Gérard notre neveu atteint d'une hernie a été opéré avec succès par le Dr....(blanc)
Irma, la bonne de nos enfants souffrante d'un eczéma rebelle aux traitements s'est vue soulagée grâce au Dr... (blanc)
Réquisition des noyers de la ville.
Lundi 700 lits doubles sont installés à l'usine. Cela fait de la place pour 1400 h.
Mardi 20 Les allemands visitent les maisons afin d'en masquer les toits vitrés.
Une sirène d'alarme est installée au beffroi. Dès qu'elle se fait entendre, chacun doit entrer dans les caves ou... 500 m d'amende..
Mercredi 21 Une affiche portant le nom, l'age, la profession de chaque membre de la famille doit être affichée dans le couloir d'entrée de chaque maison.
Nouvelle réquisition en perspective:
- Combien possédez-vous de matelas en laine ?
-un..... les autres sont en kapok.
- en Kapok ! Qu'est-ce que cela ?
- un nouveau produit qui remplace la laine....
Vendredi 23 On annonçait hier soir des perquisitions pour cette nuit.
Mauvaise nouvelle !
Tous les hommes sans distinction de classe dit-on devront tour à tour travailler pour l'armée.

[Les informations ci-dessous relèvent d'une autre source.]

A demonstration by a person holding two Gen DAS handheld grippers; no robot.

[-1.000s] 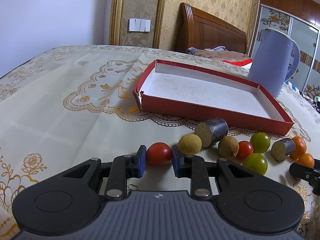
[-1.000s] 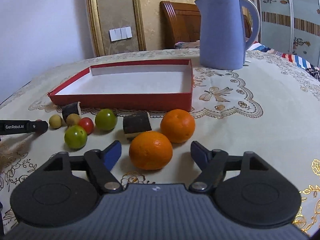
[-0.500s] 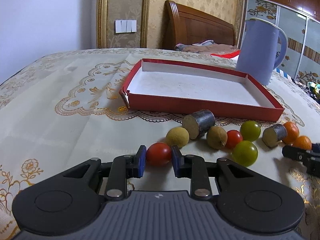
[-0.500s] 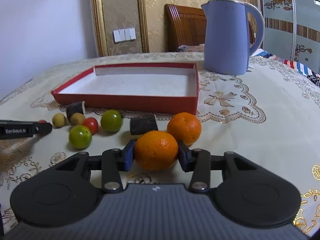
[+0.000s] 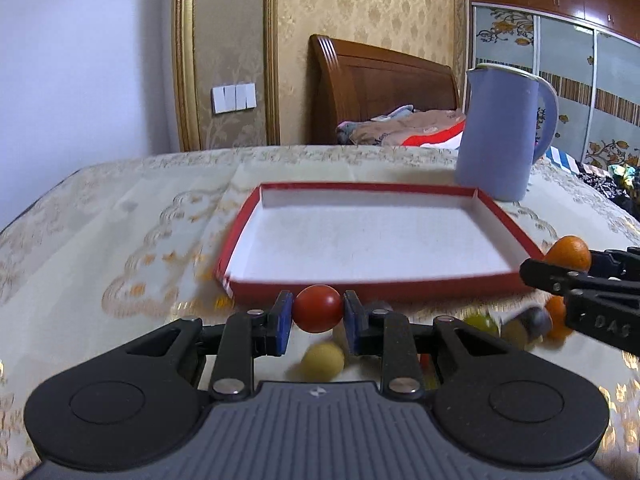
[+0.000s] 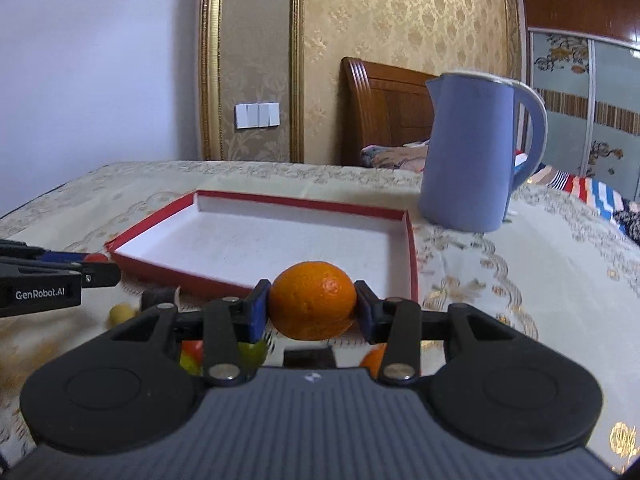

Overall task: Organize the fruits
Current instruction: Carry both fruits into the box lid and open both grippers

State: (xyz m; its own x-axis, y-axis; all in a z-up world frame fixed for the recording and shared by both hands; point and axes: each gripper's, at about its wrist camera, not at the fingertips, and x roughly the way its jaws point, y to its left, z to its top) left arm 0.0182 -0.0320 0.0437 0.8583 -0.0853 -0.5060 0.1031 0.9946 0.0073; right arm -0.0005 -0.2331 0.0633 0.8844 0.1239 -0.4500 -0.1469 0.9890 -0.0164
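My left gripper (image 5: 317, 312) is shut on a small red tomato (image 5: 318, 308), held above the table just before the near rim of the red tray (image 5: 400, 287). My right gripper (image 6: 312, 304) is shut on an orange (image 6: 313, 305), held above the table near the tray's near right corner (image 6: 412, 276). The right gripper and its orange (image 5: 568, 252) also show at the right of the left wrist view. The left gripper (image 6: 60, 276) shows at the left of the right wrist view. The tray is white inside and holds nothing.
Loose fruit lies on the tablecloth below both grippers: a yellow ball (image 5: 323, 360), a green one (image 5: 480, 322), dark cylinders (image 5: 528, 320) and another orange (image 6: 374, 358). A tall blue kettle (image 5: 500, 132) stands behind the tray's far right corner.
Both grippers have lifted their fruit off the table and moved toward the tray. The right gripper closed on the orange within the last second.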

Dimanche 400 jeunes gens de 17 à 25 ans parmi lesquels des collégiens sont désignés pour partir au travail.
La ville est en rumeur. Mr le Principal du Collège fait une démarche à la Commandanture pour obtenir que ses élèves soient exemptés. On dit qu'il n'a rien obtenu. Ce soir les travailleurs rentrent. Ils ont du décharger des tuiles et des briques.
Lundi Départ des travailleurs à 5h20 du matin . Les collégiens sont dispersés.
Ce soir tout le monde rentre. Les jeunes gens interrogés racontent qu'ils ont du décharger des tuiles et des briques mais ce dont ils ont le plus souffert , c'est de la conduite et des méchants propos de certains ouvriers trop heureux de voir à la peine ces odieux bourgeois.
Mardi L'ordre du travail pour la classe bourgeoise est contremandé.
On ignore la raison de cette volte face, les uns l'attribuent à l'influence de certains officiers qui n'approuvaient pas cette mesure, d'autres supposent que le mauvais esprit des socialistes aurait mécontenté les allemands eux-mêmes.
Mercredi 28 Février Ce soir visite de nos maisons pour s'assurer si nous sommes tous bien là.
Grand arrivage d'excellente viande de moutons de Hollande pour toute la ville.